* Data for the task:
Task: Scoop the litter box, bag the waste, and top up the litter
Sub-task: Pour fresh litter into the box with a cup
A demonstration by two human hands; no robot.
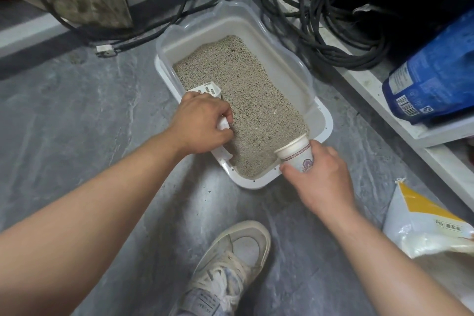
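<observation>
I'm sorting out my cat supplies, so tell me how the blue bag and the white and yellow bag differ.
The blue bag lies on the raised white ledge at the right; the white and yellow bag is down on the grey floor. The blue bag shows a barcode label and looks dark and glossy; the white and yellow bag is pale with one yellow patch and small print. Both sit to the right of the litter box.

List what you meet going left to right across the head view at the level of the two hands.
Grey floor → left hand holding the white scoop → litter in the litter box → paper cup → right hand holding it → blue bag on the ledge.
</observation>
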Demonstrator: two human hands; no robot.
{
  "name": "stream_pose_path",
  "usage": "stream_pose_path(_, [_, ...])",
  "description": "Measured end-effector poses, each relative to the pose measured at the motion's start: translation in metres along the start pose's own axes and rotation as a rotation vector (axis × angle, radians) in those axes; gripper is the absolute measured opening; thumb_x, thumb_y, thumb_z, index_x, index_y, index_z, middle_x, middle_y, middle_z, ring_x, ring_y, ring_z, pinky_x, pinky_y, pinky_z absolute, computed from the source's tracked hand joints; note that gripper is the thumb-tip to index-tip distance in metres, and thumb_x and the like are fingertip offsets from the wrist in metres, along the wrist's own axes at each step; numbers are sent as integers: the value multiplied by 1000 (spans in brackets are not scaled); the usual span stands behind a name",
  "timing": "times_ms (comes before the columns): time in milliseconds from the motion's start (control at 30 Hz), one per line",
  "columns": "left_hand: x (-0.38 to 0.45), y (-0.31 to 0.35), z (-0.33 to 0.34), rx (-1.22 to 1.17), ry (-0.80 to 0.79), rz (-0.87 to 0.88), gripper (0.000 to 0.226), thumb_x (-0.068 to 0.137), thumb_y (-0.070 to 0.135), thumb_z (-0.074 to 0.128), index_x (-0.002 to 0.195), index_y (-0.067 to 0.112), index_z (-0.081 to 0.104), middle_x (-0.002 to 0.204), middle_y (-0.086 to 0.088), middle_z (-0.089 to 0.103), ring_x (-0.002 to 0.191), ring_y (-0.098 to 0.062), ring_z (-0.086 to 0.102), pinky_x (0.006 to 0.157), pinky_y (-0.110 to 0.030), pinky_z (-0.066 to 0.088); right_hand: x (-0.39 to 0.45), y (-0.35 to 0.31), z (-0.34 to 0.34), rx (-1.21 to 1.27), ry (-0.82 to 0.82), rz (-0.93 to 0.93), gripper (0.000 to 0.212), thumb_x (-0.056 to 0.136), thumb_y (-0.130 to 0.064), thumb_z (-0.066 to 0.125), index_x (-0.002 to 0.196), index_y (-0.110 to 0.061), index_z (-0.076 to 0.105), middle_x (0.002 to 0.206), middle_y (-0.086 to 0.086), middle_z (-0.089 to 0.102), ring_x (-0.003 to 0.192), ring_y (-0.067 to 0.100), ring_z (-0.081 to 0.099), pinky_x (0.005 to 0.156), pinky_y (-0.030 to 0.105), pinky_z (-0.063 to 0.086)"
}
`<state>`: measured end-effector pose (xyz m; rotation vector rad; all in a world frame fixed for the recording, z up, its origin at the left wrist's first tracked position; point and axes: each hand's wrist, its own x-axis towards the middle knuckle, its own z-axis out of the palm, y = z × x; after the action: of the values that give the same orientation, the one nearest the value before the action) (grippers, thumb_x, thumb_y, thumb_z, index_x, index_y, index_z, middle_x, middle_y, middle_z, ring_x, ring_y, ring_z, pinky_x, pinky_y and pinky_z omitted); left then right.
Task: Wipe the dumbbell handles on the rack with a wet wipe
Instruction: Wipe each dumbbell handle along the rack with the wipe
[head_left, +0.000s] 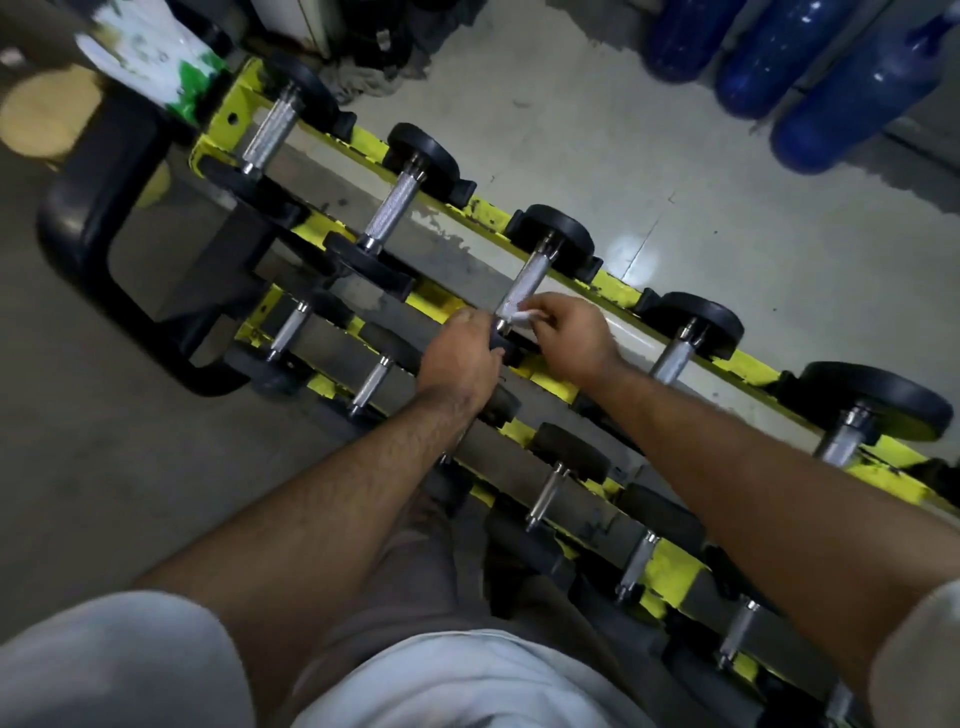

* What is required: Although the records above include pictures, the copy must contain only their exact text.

* Answer for this exercise:
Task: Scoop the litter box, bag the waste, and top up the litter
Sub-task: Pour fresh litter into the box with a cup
A demonstration by two human hands; no robot.
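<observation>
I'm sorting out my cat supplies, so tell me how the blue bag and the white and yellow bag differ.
The blue bag lies on the raised white ledge at the right; the white and yellow bag is down on the grey floor. The blue bag shows a barcode label and looks dark and glossy; the white and yellow bag is pale with one yellow patch and small print. Both sit to the right of the litter box.

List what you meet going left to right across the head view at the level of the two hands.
Grey floor → left hand holding the white scoop → litter in the litter box → paper cup → right hand holding it → blue bag on the ledge.
</observation>
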Demonstrator: two human hands; no robot.
{
  "name": "stream_pose_path",
  "usage": "stream_pose_path(_, [_, ...])",
  "description": "Measured end-effector poses, each relative to the pose measured at the motion's start: translation in metres along the start pose's own axes and rotation as a rotation vector (axis × angle, radians) in those axes; gripper is the absolute measured opening; thumb_x, thumb_y, thumb_z, index_x, index_y, index_z, middle_x, middle_y, middle_z, ring_x, ring_y, ring_z, pinky_x, pinky_y, pinky_z absolute, computed from the source's tracked hand joints; note that gripper is the thumb-tip to index-tip distance in metres, and thumb_x and the like are fingertip offsets from the wrist in metres, along the wrist's own axes at each step; numbers are sent as integers: the value multiplied by 1000 (spans in brackets are not scaled); the usual span stands behind a name",
  "timing": "times_ms (comes before the columns): time in milliseconds from the motion's start (control at 30 Hz), one per line",
  "columns": "left_hand: x (-0.38 to 0.45), y (-0.31 to 0.35), z (-0.33 to 0.34), rx (-1.22 to 1.17), ry (-0.80 to 0.79), rz (-0.87 to 0.88), gripper (0.000 to 0.226), thumb_x (-0.068 to 0.137), thumb_y (-0.070 to 0.135), thumb_z (-0.074 to 0.128), index_x (-0.002 to 0.195), index_y (-0.067 to 0.112), index_z (-0.081 to 0.104), middle_x (-0.002 to 0.204), middle_y (-0.086 to 0.088), middle_z (-0.089 to 0.103), ring_x (-0.002 to 0.191), ring_y (-0.098 to 0.062), ring_z (-0.086 to 0.102), pinky_x (0.006 to 0.157), pinky_y (-0.110 to 0.030), pinky_z (-0.066 to 0.088); right_hand: x (-0.39 to 0.45), y (-0.35 to 0.31), z (-0.34 to 0.34), rx (-1.21 to 1.27), ry (-0.82 to 0.82), rz (-0.93 to 0.93), gripper (0.000 to 0.212), thumb_x (-0.056 to 0.136), thumb_y (-0.130 to 0.064), thumb_z (-0.066 to 0.125), index_x (-0.002 to 0.196), index_y (-0.110 to 0.061), index_z (-0.076 to 0.105), middle_x (0.002 to 0.206), middle_y (-0.086 to 0.086), middle_z (-0.089 to 0.102), ring_x (-0.003 to 0.192), ring_y (-0.067 to 0.100), ring_z (-0.081 to 0.099), pinky_x (0.005 to 0.156), pinky_y (-0.030 to 0.105), pinky_z (-0.063 to 0.086)"
}
`<state>`: measured end-effector pose (xyz m; rotation vector rad; all in a world frame fixed for the recording, z up, its origin at the left wrist's first tracked position; point and axes: each hand's wrist, its own x-axis towards the middle knuckle, its own z-axis out of the palm, y = z × x; after the action: of the values that give the same orientation, the one nearest the value before the action) (grippers, thumb_x, thumb_y, thumb_z, index_x, index_y, index_z, middle_x, middle_y, middle_z, ring_x, ring_y, ring_z, pinky_x, pinky_y and pinky_z omitted); left then right.
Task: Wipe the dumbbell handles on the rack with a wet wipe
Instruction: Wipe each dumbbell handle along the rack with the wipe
[head_left, +0.000s] 

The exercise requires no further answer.